Какой торжественный для казака момент – традиционный смотр офицерами и атаманами снаряжения на призыве!
Прочтите еще раз описание смотра (Ч. I. С. 220–222), и ничего торжественного, поднимающего «казачий дух» вы не найдете. Увидите злого с утра «по случаю проигрыша в преферанс» пристава, который брезгливо морщится от одного только прикосновения к пальцам казака. Услышите реплики казаков по адресу пристава, производящего смотр: «Чертило!», «Во кобель!» и пр.

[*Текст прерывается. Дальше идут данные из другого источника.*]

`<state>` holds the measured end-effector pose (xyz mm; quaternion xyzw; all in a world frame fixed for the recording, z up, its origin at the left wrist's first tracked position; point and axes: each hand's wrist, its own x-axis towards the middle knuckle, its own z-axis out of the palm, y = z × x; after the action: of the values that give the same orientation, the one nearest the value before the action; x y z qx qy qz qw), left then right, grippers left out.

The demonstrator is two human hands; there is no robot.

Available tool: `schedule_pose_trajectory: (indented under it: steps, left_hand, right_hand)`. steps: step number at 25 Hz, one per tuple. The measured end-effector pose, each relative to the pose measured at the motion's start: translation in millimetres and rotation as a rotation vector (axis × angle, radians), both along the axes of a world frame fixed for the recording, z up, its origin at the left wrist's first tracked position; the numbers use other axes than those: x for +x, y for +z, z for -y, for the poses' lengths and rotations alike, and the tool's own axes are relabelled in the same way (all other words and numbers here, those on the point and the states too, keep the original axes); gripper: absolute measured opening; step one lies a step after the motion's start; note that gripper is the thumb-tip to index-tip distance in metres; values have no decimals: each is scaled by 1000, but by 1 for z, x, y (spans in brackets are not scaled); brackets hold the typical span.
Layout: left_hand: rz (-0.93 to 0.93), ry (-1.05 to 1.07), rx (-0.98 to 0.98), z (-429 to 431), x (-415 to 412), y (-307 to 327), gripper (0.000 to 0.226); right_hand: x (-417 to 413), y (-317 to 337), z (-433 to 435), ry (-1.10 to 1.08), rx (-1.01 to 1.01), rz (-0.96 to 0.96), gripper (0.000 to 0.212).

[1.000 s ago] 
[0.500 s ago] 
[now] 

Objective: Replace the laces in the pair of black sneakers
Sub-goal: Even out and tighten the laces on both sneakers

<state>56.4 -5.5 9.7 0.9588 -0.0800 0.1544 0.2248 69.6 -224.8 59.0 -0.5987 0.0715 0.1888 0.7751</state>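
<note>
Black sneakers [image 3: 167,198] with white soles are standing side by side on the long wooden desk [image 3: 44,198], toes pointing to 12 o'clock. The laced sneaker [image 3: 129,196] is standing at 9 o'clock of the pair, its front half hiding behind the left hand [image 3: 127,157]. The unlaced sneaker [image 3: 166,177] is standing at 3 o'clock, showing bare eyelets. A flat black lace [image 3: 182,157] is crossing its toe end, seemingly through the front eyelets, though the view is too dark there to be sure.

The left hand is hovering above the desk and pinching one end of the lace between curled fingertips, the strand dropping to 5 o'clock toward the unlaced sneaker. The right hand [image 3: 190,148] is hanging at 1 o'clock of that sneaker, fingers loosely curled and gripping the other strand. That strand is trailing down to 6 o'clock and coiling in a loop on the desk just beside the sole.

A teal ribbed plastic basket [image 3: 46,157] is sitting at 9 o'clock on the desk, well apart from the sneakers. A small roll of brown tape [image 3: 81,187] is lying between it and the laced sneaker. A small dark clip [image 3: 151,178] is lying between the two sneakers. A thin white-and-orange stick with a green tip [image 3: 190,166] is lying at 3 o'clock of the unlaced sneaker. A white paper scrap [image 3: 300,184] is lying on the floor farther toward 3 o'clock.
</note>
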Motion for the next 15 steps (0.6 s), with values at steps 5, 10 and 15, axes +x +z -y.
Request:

Сколько дешевой «романтики», казалось бы, можно найти в том факте, что казак на военную службу идет со своим конем! Но и этот факт вовсе не опоэтизирован Шолоховым. Едет Штокман на хутор, говорит с казаком
Война! Да ведь это традиционная профессия для казака! Вот где широкое поле для доблести, храбрости, силы, ловкости казачьей! Нет, совсем не в таких тонах показывает Шолохов встречу казаками объявления войны. Полковник говорит перед полком о том, что Германия объявила войну. Он «расстанавливал в необходимом порядке слова, пытался подпалить чувство национальной гордости, но перед духовными глазами тысячи казаков не шелк чужих знамен шурша клонился к ногам, а свое буднее, сырцева-то-кровное, разметавшись, кликало, голосило: жены, дети, любушки, неубранные хлеба, осиротелые хутора, станицы»… (Ч. I. С. 273). Где ж тут традиции доблести и геройства?

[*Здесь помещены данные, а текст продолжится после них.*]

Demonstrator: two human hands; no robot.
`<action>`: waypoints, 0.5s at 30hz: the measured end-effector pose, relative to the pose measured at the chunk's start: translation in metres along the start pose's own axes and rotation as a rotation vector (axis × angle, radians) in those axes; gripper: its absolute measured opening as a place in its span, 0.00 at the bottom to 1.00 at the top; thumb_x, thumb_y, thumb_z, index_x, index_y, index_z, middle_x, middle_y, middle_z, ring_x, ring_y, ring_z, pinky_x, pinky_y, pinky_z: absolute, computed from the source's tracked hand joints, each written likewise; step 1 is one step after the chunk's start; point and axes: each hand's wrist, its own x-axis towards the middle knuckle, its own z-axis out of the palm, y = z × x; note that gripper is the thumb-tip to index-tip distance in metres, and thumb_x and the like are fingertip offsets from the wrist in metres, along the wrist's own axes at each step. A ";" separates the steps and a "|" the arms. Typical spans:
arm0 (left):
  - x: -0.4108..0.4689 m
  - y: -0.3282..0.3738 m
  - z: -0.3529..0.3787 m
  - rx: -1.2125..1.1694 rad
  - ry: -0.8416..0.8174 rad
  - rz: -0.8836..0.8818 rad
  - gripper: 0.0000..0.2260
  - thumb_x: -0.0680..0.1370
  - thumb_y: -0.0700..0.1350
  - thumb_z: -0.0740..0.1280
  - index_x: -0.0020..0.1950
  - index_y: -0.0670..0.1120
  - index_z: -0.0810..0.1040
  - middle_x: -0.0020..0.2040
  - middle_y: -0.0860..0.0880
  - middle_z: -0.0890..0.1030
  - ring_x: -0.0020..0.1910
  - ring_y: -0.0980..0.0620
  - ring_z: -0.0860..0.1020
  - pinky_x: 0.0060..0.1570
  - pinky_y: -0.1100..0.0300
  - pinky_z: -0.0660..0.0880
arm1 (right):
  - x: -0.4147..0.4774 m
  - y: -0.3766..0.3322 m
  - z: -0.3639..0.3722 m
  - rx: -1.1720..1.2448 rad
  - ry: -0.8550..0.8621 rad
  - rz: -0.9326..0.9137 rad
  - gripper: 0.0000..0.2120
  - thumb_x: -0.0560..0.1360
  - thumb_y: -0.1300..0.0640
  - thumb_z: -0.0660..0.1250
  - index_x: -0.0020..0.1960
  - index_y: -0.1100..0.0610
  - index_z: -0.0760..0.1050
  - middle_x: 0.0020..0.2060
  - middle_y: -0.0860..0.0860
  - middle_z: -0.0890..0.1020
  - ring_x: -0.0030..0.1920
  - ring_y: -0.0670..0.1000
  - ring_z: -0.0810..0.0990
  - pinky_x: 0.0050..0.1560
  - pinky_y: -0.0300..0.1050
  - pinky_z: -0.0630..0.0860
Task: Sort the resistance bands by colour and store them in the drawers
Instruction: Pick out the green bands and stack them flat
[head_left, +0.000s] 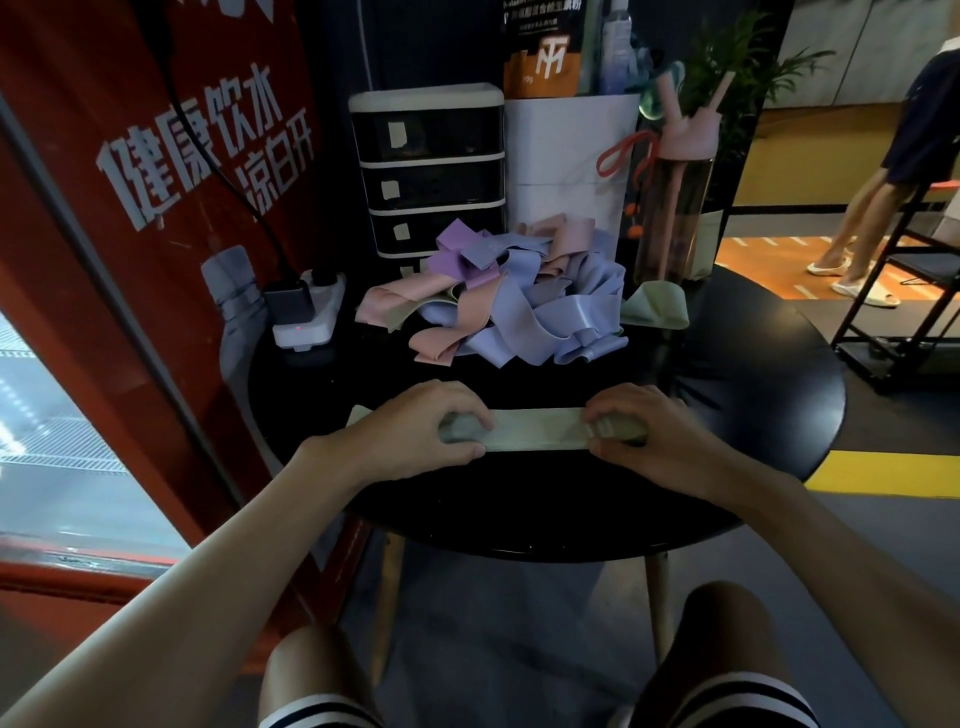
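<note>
A pale green resistance band (537, 428) lies flat along the near part of the round black table (753, 374). My left hand (415, 431) grips its left end with curled fingers. My right hand (644, 431) pinches its right end. Behind them sits a tangled pile of bands (519, 306) in blue, pink and purple, with another green band (657, 306) at its right edge. A small black drawer unit (428, 171) with white frames and paper labels stands at the back, all its drawers closed.
A white power strip (306, 312) with a plugged adapter lies at the table's back left. A white box (569, 161) and a pink-lidded bottle (675, 208) stand at the back right. A person's legs (852, 218) and a black rack (904, 291) are at the right.
</note>
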 end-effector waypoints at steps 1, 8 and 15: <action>0.000 0.000 0.000 0.006 0.000 -0.001 0.12 0.75 0.49 0.75 0.57 0.54 0.81 0.58 0.57 0.77 0.59 0.59 0.73 0.63 0.56 0.71 | 0.001 0.000 0.000 -0.016 -0.010 0.002 0.12 0.71 0.45 0.72 0.52 0.36 0.74 0.56 0.36 0.75 0.61 0.45 0.71 0.67 0.59 0.64; 0.003 -0.003 -0.002 0.020 -0.070 -0.004 0.16 0.75 0.53 0.73 0.62 0.56 0.77 0.59 0.58 0.75 0.60 0.59 0.72 0.61 0.59 0.71 | 0.008 -0.015 -0.014 -0.155 -0.182 0.075 0.10 0.72 0.40 0.68 0.52 0.37 0.73 0.58 0.36 0.72 0.65 0.45 0.65 0.67 0.53 0.58; 0.007 -0.018 -0.037 -0.016 0.148 -0.084 0.07 0.78 0.49 0.71 0.54 0.52 0.82 0.51 0.60 0.79 0.52 0.62 0.76 0.53 0.62 0.73 | 0.070 -0.078 0.004 0.041 -0.024 -0.074 0.18 0.77 0.44 0.65 0.61 0.55 0.76 0.55 0.46 0.77 0.59 0.51 0.75 0.59 0.48 0.71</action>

Нет необходимости подробно доказывать, что и отношение казаков на войне к царскому правительству, отношение их к офицерскому составу, к религии и пр. – все это показано так, что читатель неминуемо оттолкнется от обычных обывательских представлений о казачестве, по-новому взглянет на казачьи традиции и обычаи, с которых Шолохов срывает маски. Особенно характерно разоблачение так называемого «подвига» Крючкова. Здесь своим реализмом Шолохов приближается к пролетарской литературе.

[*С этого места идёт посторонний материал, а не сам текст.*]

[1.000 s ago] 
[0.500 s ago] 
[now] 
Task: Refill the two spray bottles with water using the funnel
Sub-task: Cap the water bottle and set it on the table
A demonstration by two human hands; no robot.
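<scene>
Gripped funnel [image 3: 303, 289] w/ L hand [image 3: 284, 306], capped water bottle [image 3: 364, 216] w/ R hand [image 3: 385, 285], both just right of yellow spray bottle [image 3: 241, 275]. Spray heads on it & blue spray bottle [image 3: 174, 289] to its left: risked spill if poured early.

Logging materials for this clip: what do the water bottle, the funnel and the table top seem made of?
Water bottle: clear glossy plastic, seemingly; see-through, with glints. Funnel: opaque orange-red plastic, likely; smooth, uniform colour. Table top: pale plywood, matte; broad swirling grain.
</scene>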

С другой стороны, Шолохов еще далек от пролетарской литературы, потому что наряду с элементами реализма в его методе мы видим элементы романтического приукрашивания действительности, отсутствие последовательности в «срывании всех и всяческих масок».
Не все маски срывает Шолохов, не все иллюзии и ложные представления разрушает он. Если не останавливаться на мелочах, то можно отметить две значительные «маски», не сорванные Шолоховым.
«Маска» первая: спокойно и сыто жил тихий Дон до войны, не раздирался он социальными противоречиями. Это, безусловно, иллюзия. Можно говорить об относительной слабости классовой борьбы на Дону до войны, но смазать те социальные противоречия, которые имелись в казачестве, это значит исказить действительность.
«Маска» вторая: в казачестве есть какие-то своеобразные черты, которые позволяют рассматривать его как особую национальность. Это тоже иллюзия. Конечно же никакой особой национальностью казачество не является, хотя оно и имеет своеобразные черты, отличающие его от крестьян рязанских, вятских и пр.
Почему эти маски не сорваны Шолоховым? Могут быть два решения этого вопроса.
Янчевский, например, считает, что Шолохов непосредственно является нашим классовым врагом, которому невыгодно срывать эти маски, выгоднее укреплять их. Бывшее казачье дворянство пропагандирует за границей идейку о том, что казачество есть угнетенная в СССР национальность и нужно бороться за независимость Дона. Шолохов, по выражению Янчевского, тоже «обосновывает казачество как особую национальность». Это центральный пункт в критических рассуждениях Янчевского. Раз взгляды Шолохова совпадают со взглядами кулаков и дворянства – значит он является «идеологом кулацкой части казачества и эмигрантского казачьего дворянства». Просто и ясно.
Но может быть и другое решение вопроса. Иллюзия национальной обособленности в течение десятков лет казачьими верхами вколачивалась в сознание трудящихся казаков и была выгодна помещичье-буржуазному государству, так как усиливала отчужденность казаков от остальных трудящихся страны. Известно, что эта иллюзия и после Октября не была изжита у значительной части бедняцко-середняцких масс на Дону и даже у той части, которая дралась вместе с большевиками против контрреволюции (Подтелков, например). Именно здесь, а не в эмигрантских кругах, находится, по-моему, источник иллюзии национальной обособленности казачества у Шолохова.